To explore the role of BmAKR in an oxidative environment and the potential of drug target, we cloned and identified the aldo-keto reductase (AKR) of B. microti and investigated its response in four agents against babesiosis.

Materials and Methods

Parasites and Animals

The B. microti strain was obtained from the American Type Culture Collection (ATCCR PRA-99TM). Male Slac:KM mice (25 g ± 2 g) were purchased from SLAC Laboratory Animal Co., Ltd. (Shanghai, China), and inoculated intraperitoneally with 0.4 mL of blood containing 1 × 108 erythrocytes of which 20–30% were infected B. microti. The percentage of parasitemia was determined by counting the number of parasitemic RBCs in tail blood smears that were stained with Giemsa.

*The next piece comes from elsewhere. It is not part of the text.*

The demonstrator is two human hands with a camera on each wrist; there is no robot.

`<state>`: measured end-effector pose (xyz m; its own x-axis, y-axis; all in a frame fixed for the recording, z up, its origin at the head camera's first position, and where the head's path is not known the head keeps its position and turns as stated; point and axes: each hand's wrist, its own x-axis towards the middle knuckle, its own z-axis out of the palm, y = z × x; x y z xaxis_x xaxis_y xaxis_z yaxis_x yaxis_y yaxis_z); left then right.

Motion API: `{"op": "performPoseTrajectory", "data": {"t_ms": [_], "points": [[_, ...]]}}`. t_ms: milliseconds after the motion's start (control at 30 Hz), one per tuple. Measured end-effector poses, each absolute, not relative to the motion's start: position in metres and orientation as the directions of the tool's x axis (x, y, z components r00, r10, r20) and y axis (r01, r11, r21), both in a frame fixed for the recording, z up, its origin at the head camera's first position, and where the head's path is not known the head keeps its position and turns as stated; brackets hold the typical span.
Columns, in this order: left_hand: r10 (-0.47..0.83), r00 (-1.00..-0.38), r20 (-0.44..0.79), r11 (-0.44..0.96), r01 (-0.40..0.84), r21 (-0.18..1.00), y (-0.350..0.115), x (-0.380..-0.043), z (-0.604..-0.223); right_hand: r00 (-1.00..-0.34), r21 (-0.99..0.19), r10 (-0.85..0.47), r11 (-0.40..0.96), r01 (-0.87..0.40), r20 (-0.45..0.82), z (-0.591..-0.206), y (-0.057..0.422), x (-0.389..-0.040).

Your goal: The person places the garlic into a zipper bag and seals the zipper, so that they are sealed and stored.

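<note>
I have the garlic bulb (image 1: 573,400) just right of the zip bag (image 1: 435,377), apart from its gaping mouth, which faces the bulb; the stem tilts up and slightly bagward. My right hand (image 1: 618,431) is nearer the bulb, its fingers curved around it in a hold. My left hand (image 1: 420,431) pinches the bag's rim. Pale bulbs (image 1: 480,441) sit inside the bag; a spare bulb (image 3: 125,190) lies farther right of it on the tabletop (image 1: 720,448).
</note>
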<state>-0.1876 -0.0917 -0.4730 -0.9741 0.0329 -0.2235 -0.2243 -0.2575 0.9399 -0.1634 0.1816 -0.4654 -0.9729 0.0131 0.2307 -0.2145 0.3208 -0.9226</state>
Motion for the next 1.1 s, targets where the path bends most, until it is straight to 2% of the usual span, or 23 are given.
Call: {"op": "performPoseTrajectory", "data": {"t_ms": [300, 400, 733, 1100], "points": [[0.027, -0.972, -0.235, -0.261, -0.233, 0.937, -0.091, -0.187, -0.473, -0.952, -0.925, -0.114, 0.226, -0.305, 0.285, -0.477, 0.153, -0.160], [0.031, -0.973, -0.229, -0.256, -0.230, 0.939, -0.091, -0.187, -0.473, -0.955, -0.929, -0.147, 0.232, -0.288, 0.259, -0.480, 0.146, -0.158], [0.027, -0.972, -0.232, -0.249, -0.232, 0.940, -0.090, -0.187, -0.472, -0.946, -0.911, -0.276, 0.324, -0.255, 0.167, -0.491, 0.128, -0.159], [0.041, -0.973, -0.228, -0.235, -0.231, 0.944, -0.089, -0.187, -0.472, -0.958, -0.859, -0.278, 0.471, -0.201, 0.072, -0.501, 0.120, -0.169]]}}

RNA Isolation and Cloning of the B. microti BmAKR Gene

Total RNA was extracted from B. microti-infected RBCs (iRBCs) using TRIzol (Invitrogen, Carlsbad, CA, United States) according to the manual’s instructions. cDNAs were obtained by RT-PCR using total RNA as template. The reactions were performed according to the instructions in the ReverTra® Ace qPCR RT Master Mix with gDNA Remover (Toyobo, Osaka, Japan). The potential open reading frame (ORF) of AKR mRNA is present in the genome of B. microti (NCBI Reference Sequence: XM_012794167.1) (Cornillot et al., 2012), but the complete sequence of BmAKR cDNA was not available. To identify beginning and end of transcription on the genome we carry out RACE-PCR. We designed oligonucleotide primers from reported sequence to amplify the partial sequence of BmAKR. Their sequences were as follows: F: 5′-TAGCGGAGGAAATGGAGGAAAAAAC-3′ and R: 5′-GATTAATATGTCGCTCCATCATGTCG-3′.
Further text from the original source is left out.